Community blogger Tahira Nyabinghi writes: The year is drawing to a close and I thought that it would be good to end with some holiday recipes. I cannot claim to have created them but I do guarantee that if prepared properly, you will only give your taste buds a truly, welcoming treat. The first recipe was gleaned from the following website http://www.rawfoodlife.com.
Mock Pumpkin Pie
4 C carrots
3/4 C almonds, soaked 12-48 hours and blanched
1/2 C walnuts, soaked 6 hours and rinsed
2-4 T psyllium powder
1 1/2 C dates (honey dates or medjools)
2 tsp. cinnamon
1 tsp. ginger
1/4 tsp. cloves
1 tsp. vanilla
1/2 C dates (honey dates or medjools)
1 C almonds, soaked 12-48 hours and blanched
1 tsp vanilla
1 T Coconut, shredded
water for consistency.
Process nuts, carrots and dates in a champion juicer with the solid plate. Add spices and psyllium powder.

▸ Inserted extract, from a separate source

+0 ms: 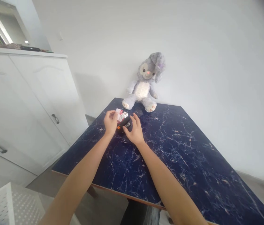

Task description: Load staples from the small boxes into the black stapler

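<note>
My left hand (pixel 110 122) is closed, its thumb and fingers pinching the left side of a small white-and-red box (pixel 122 115). Just below the box is a small black stapler-like object (pixel 123 122) with an orange end and a silvery strip; its exact kind is hard to make out. Curled around the right end of this black object is my right hand (pixel 135 129), thumb at the near side and fingers at the far side. Both things are close together over the dark blue marbled table (pixel 169 150), and the fingers partly hide them.
A grey plush rabbit (pixel 143 84) sits at the table's far edge against the white wall (pixel 204 62). White cabinets (pixel 40 93) stand to the left, with a dark item (pixel 30 48) on top. A white perforated basket (pixel 24 203) is at lower left.
</note>
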`<action>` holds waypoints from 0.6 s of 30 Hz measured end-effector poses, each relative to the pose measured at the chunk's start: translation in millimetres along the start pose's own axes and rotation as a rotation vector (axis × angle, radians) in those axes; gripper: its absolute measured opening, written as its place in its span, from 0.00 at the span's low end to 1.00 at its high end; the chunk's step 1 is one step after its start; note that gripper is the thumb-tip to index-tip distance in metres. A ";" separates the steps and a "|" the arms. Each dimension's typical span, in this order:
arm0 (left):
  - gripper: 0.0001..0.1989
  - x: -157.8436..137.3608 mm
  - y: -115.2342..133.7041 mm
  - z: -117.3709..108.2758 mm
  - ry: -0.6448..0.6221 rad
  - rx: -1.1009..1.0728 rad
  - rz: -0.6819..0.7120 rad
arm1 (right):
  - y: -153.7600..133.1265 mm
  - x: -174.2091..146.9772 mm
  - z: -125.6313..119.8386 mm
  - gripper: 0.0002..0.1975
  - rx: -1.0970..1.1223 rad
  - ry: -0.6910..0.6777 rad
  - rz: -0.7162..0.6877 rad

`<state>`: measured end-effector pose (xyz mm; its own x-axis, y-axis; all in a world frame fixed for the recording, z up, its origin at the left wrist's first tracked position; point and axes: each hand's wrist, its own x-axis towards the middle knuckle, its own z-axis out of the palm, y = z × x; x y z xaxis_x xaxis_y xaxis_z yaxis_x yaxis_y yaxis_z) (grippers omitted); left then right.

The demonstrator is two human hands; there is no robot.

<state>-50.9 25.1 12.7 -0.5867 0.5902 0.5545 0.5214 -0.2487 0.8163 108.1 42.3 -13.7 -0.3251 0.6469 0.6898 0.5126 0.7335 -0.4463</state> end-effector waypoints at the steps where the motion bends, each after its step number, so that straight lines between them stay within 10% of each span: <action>1: 0.15 7.2 -9.1 -5.7 0.028 0.103 -0.025 | 5.8 2.9 3.8 0.30 0.000 0.026 0.051; 6: 0.14 22.7 -43.9 -20.0 -0.162 0.441 -0.084 | 50.5 42.0 29.1 0.25 0.176 -0.057 0.476; 18: 0.23 19.9 -61.3 -5.8 -0.298 0.606 -0.084 | 73.5 78.7 57.1 0.31 0.604 -0.354 0.362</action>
<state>-98.2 47.6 -25.4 -0.4895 0.7968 0.3543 0.7877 0.2297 0.5716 74.8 159.0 -24.8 -0.5060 0.8206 0.2655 0.1472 0.3855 -0.9109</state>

Put into a 9" pie plate, press firmly and smooth surface and refrigerate until firm enough to spread on topping.
Process dates and almonds in a champion juicer with the solid plate. Mix in vanilla, spread over pie filling, sprinkle top with coconut.
Chill and serve
This next recipe is from the fantastic book The Raw Gourmet, composed by Nomi Shannon & Brian Clemment.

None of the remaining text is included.